_What the task asks_. I'd like the entire listing output verbatim, apart from the pictures.

_Recorded data_.

>>>>>

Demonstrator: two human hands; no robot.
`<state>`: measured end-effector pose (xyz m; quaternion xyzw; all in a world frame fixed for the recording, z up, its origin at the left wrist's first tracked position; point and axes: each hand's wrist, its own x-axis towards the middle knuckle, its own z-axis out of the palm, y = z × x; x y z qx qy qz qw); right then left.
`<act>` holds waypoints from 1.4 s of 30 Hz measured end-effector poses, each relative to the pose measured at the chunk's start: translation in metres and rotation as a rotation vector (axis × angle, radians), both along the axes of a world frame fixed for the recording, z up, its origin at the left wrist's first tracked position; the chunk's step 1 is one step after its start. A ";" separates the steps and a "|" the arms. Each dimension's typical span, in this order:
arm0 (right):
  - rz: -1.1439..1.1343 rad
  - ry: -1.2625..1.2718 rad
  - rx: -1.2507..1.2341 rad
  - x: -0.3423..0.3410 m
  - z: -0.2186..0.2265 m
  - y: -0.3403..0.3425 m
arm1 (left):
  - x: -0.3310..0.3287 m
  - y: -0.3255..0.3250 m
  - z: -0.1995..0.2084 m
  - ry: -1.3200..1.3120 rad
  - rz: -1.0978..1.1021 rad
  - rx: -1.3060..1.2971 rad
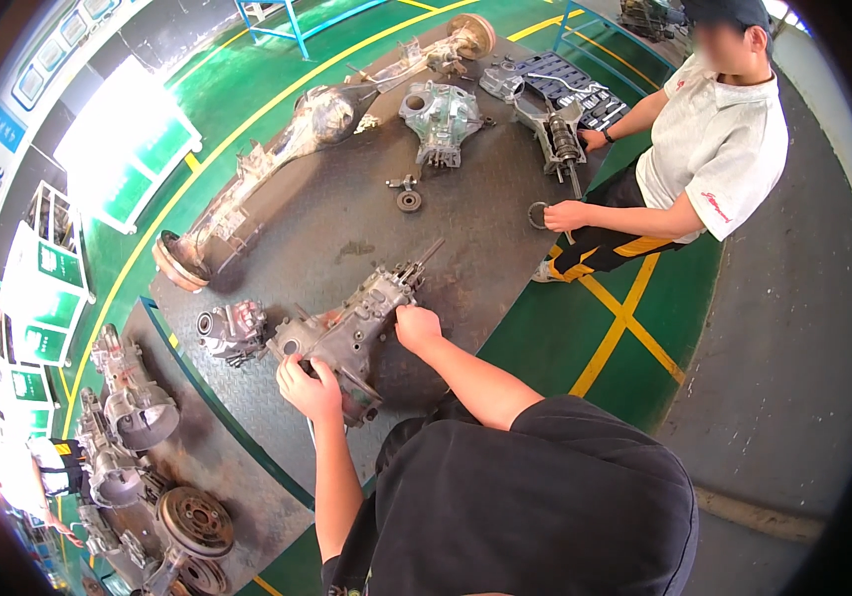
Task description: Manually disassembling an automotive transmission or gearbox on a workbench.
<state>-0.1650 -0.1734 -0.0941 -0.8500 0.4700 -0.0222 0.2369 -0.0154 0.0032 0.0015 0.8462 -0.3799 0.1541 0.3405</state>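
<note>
A grey metal gearbox (358, 320) lies on the dark steel table in front of me, its thin shaft pointing away to the right. My left hand (312, 389) is curled over the wide left end of the casing, thumb and fingers bent against it. At the near right side of the gearbox, the fingers of my right hand (419, 329) are closed against the casing edge; their tips are hidden. Left of the gearbox stands a smaller metal housing (232, 333) with a round opening.
A long rusty axle (292, 139) lines the table's far side. Another housing (443, 119) and a small gear (408, 201) lie further back. At right, a co-worker (709, 149) handles an opened gearbox (560, 139) beside a tool case (570, 79). More gearboxes (133, 397) stand at left.
</note>
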 end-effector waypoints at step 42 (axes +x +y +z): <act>-0.052 -0.025 -0.015 0.000 0.003 0.004 | -0.002 0.001 0.006 0.005 0.023 0.007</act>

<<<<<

_Solved exercise_.
Demonstrator: two human hands; no robot.
`<state>`: measured end-effector pose (xyz m; quaternion xyzw; all in a world frame fixed for the recording, z up, its origin at the left wrist's first tracked position; point and axes: each hand's wrist, its own x-axis towards the middle knuckle, its own z-axis out of the palm, y = z × x; x y z qx qy qz qw); right then left.
`<act>` holds waypoints from 1.4 s of 30 Hz measured end-effector poses, each relative to the pose measured at the chunk's start: translation in metres and rotation as a rotation vector (axis × angle, radians), both along the axes of a world frame fixed for the recording, z up, its origin at the left wrist's first tracked position; the chunk's step 1 is one step after its start. A ";" separates the steps and a "|" the arms. Each dimension's typical span, in this order:
arm0 (right):
  - rz: -1.1439..1.1343 rad
  - ry: -1.2625..1.2718 rad
  - rx: -1.2507..1.2341 rad
  - x: -0.3423..0.3410 m
  - z: -0.2186..0.2265 m
  - y: -0.3403..0.3425 m
arm1 (left):
  - x: -0.3310..0.3287 m
  - y: -0.3255..0.3250 m
  - z: -0.1995..0.2084 m
  - ry: -1.3200..1.3120 rad
  - rz: -1.0978..1.1021 rad
  - rx: -1.3060..1.2971 rad
Task description: Manually disassembling an automotive transmission or gearbox on a workbench.
<state>-0.1650 -0.1734 -0.0941 -0.8500 0.4700 -0.0222 0.2369 -0.0154 0.0032 0.0015 0.8462 -0.3799 0.1541 0.3405</state>
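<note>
A grey metal gearbox (358, 320) lies on the dark steel table in front of me, its thin shaft pointing away to the right. My left hand (312, 389) is curled over the wide left end of the casing, thumb and fingers bent against it. At the near right side of the gearbox, the fingers of my right hand (419, 329) are closed against the casing edge; their tips are hidden. Left of the gearbox stands a smaller metal housing (232, 333) with a round opening.
A long rusty axle (292, 139) lines the table's far side. Another housing (443, 119) and a small gear (408, 201) lie further back. At right, a co-worker (709, 149) handles an opened gearbox (560, 139) beside a tool case (570, 79). More gearboxes (133, 397) stand at left.
</note>
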 end-effector waypoints at step 42 (axes +x +y +z): <act>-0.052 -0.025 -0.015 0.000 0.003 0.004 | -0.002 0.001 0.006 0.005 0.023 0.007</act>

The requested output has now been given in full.